EXERCISE OBJECTIVE: Lines before the one containing "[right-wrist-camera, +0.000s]" are left out; output the rest of the data exactly, through the final line.

══ COLLECTED MATERIAL

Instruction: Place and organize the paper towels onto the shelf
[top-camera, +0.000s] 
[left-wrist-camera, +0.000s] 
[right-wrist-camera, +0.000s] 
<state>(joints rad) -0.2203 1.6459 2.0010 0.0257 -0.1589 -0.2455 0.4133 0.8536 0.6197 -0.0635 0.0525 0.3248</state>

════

COMPLETED TASK:
[right-wrist-camera, +0.000s] 
<state>(joints rad) -0.2203 1.6459 2.0010 0.0257 -0.1589 -0.2455 0.4133 0.8536 0.6197 -0.0635 0.0525 0.3248</state>

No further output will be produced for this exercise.